The Experiment - Adding Tropes to a Setting

Jürgen Hubert

First Post
When creating Urbis, I made the deliberate design decision to use a large number of elements that readers might be familiar with - parallels to Real World history, societies and cultures, as well as common tropes (even cliches) of fantasy and other fiction (including gaming in general and D&D in particular). The reason for this was that Urbis has some fairly strange and unusual concepts at its core for a D&D setting - its culture is based on 19th century Europe instead of the usual medieval paradigm, it has extremely large city-states (sometimes with populations ranging into the millions of people), limited mass production of magic items is possible, and so forth. Thus, anything that players are likely to be familiar with will also make it easier for them to understand and "get into" the setting.

And recently, I found a brilliant resource for this which I really wish I had found earlier - the TV Tropes Wiki. Despite its name, it has gathered common tropes not just from television, but also movies, novels, comics and other kinds of fiction and dissected them and listed a large number of examples.

This is perfect for my purposes, as readers will immediately understand them when they are found in the wiki - or, if they are subverted, serve to make the setting more unique and interesting while still being recognizeable.

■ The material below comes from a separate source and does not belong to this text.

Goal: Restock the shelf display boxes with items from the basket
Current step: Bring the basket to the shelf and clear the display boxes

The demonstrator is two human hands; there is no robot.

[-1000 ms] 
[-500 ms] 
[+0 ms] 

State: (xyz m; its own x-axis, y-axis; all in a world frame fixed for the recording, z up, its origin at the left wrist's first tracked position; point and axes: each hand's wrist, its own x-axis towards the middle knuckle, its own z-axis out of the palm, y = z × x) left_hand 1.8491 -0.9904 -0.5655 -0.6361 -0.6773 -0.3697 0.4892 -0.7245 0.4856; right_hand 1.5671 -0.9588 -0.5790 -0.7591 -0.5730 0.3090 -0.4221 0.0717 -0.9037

I have spend some time gathering a list of interesting tropes which I plan to add to the setting (some of them already exist within the setting - in this case, I will try to find new ways of using them. Here is my current list:


A House Divided - Danaan's Hope
Ancient Conspiracy - Flamekeepers
Arranged Marriage - Irda
Artifacts of Doom - Eridan
Attack Of The Killer Whatever - The Hive
Back From The Dead - Zirvash the Undying
Balance Between Good And Evil - Guardians of Balance (login required)
Baraar Of The Bizarre - Taris
Bedlam House - Kurova
Black Box - Armand
Bottomless Pits - The Cloud Pillar
Brother Sister Incest - The Inverted Circle (login required)
Buried Alive - Karmak
Campbell Country - Seventhford
Church Millitant - Temple Knights
Creepy Child - Princess's Men
Crystal Spires and Togas - Tamaras
Dangerous Sixteenth Birthday
Documentary of Lies
Drowning Pit
Dystopia
Everything Trying To Kill You
Freak Lab Accident
Grimmification
If Jesus Then Aliens
I Love Nuclear Power
Inn Between The Worlds
Invisible Man
King Arthur
Knight Templar
Last Dance With Mary Jane
Lava Pit
Lovecraft Country
Man Eating Plant
Messianic Archetype
Moral Dissonance
Mordor
No OSHA Compliance
No Plans No Prototype No Backup
No Sex Allowed
Plant Aliens
Quicksand Sucks
Rage Against The Heavens
Recurring Traveller
Sealed Room In The Middle Of Nowhere
Shark Pool
Smite Me Oh Mighty Smiter
So Bad It's Horrible
The Little Shop That Wasnt There Yesterday
The Virus
Torture Cellar
Urban Legend
Values Dissonance
Very Loosely Based On A True Story
Wax Museum Morgue
Weirdness Magnet
What Happened To Mommy
What You See Is What You Get
With Great Power Comes Great Insanity

Whenever I can think of a way of using a certain trope for the setting, I will post it to this thread and mark the appropriate entry in the list. If you have any suggestions for using specific tropes listed here - or if you think that other tropes from the wiki might be worth including as well - please don't hesitate to tell me.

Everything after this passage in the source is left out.